Facing an estimated $1.5 billion Medicaid deficit in FY 2002, Florida sought a policy that would reap immediate cost savings and control ballooning pharmacy costs. In September 2001, Florida amended its state Medicaid plan to require manufacturers to pay a "supplemental" rebate in addition to the standard Medicaid rebate to be considered for inclusion on a preferred drug list (PDL). An independent contractor negotiates manufacturer rebates and, based on those negotiations, recommends to a review committee the inclusion of a drug on the PDL. The state Pharmaceutical and Therapeutics Committee, with 11 governor-appointed members, reviews the efficacy, cost-effectiveness, and safety of drugs in each therapeutic category. Any drug not selected for inclusion on the PDL is subject to prior authorization. The state believes that the PDL is less restrictive than formularies in commercial plans and claims the PDL can decrease costs without harming patient health.
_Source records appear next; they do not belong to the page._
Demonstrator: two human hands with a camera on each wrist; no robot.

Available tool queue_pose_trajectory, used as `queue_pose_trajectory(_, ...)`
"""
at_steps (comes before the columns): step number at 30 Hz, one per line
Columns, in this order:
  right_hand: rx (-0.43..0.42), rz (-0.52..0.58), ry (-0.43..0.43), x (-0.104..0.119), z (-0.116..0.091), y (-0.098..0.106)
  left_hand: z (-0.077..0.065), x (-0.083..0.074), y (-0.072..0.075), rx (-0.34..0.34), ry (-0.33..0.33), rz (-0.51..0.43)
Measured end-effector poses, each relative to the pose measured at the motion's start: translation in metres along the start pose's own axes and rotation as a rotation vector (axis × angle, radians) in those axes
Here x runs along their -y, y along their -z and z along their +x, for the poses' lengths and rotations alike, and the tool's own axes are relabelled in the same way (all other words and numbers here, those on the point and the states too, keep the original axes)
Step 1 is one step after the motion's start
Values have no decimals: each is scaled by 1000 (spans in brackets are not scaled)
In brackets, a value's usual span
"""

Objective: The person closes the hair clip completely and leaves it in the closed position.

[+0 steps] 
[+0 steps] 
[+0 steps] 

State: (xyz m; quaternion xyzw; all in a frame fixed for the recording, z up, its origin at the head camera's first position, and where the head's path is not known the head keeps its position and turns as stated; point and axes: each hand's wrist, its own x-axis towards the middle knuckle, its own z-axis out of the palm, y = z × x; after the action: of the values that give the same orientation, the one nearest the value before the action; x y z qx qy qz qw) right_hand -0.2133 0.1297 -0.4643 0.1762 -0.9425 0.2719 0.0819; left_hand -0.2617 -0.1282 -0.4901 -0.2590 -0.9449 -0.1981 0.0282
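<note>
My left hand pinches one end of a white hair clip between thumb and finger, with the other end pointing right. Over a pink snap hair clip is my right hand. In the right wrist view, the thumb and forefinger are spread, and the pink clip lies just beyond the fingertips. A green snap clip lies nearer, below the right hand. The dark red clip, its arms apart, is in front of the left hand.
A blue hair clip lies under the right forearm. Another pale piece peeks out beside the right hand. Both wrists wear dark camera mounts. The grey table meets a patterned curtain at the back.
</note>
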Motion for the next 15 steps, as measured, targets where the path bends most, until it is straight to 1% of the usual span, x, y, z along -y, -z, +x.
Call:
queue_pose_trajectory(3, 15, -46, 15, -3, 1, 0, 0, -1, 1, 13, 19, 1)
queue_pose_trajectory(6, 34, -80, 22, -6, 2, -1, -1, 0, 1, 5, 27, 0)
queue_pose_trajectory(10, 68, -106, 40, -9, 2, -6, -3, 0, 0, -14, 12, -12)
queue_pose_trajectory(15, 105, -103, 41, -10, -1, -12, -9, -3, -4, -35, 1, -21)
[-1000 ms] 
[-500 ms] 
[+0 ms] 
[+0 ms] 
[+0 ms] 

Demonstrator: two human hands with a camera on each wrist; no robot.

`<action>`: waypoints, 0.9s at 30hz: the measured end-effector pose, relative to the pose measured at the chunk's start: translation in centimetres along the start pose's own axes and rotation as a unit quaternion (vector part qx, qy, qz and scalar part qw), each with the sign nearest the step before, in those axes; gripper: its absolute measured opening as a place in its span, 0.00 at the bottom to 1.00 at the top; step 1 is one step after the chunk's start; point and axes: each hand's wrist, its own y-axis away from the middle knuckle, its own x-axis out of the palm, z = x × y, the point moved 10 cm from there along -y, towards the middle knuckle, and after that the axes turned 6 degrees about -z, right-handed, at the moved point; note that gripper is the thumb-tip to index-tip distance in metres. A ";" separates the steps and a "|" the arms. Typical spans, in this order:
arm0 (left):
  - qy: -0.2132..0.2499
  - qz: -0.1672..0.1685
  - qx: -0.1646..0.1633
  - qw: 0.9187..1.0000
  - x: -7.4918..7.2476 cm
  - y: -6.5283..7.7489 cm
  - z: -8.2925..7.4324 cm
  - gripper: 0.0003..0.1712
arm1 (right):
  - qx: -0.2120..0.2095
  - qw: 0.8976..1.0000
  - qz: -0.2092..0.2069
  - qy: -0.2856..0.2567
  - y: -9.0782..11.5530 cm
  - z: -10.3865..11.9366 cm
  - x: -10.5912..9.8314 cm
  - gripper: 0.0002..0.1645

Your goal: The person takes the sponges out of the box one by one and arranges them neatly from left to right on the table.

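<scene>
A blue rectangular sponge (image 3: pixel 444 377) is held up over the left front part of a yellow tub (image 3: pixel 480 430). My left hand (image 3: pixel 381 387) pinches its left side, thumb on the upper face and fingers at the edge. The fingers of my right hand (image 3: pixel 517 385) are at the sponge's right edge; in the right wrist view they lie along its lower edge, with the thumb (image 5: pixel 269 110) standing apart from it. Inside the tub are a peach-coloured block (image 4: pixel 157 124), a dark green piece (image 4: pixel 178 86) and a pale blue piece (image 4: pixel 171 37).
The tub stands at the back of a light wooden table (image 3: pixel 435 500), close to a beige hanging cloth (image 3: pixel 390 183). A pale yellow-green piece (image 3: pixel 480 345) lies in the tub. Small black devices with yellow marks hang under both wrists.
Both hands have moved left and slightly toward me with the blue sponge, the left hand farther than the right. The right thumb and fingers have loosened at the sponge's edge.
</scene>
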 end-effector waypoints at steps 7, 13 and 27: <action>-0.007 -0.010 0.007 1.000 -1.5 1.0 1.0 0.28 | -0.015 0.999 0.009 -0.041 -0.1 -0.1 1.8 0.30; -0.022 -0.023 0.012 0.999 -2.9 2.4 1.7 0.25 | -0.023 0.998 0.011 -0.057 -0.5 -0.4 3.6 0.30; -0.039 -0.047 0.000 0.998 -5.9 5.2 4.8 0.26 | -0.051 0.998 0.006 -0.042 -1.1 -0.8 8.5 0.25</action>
Rather than providing additional drug discounts, some pharmaceutical manufacturers have had products included on the PDL after proposing alternative cost-saving programs. For example, Pfizer reached a two-year deal with Florida to provide disease management services in up to ten hospitals for Medicaid patients with congestive heart failure, diabetes, asthma and hypertension. The agreement, expected to save the state up to $30 million over two years, also includes health literacy education and training and expanded drug donations to community health centers.
The potential of Florida's PDL strategy as a vehicle for cost containment is unknown. For example, if an expensive drug is on the PDL while a less expensive substitute is not, the more expensive drug will be prescribed more often. In the end, the costs associated with higher utilization of a more expensive drug may outweigh the financial gain from the supplemental rebate.
The formulary created in Michigan in November 2001 advances Florida's approach by using the same PDL for people in all state-sponsored programs, as well as Medicaid beneficiaries. A panel of state-appointed pharmacists and physician evaluated drugs based on clinical effectiveness, safety, outcomes and cost and chose at least two "best-in-class" drugs in 40 therapeutic categories. Any drug not chosen as best-in-class is subject to prior authorization unless the manufacturer offers additional rebates to lower the drug's cost to the best-in-class price. Michigan does not allow pharmaceutical manufacturers to provide disease management or health promotion services in lieu of price reductions as in Florida. Some pharmaceutical manufacturers-such as Pfizer, Merck, Eli Lilly, and Johnson & Johnson-have refused to offer price concessions beyond the standard federal rebate. PhRMA filed a lawsuit in state court to challenge the new law, but the program-which took effect in February 2002-will continue while the case is pending. Michigan hopes the program will save the state at least $42 million this year.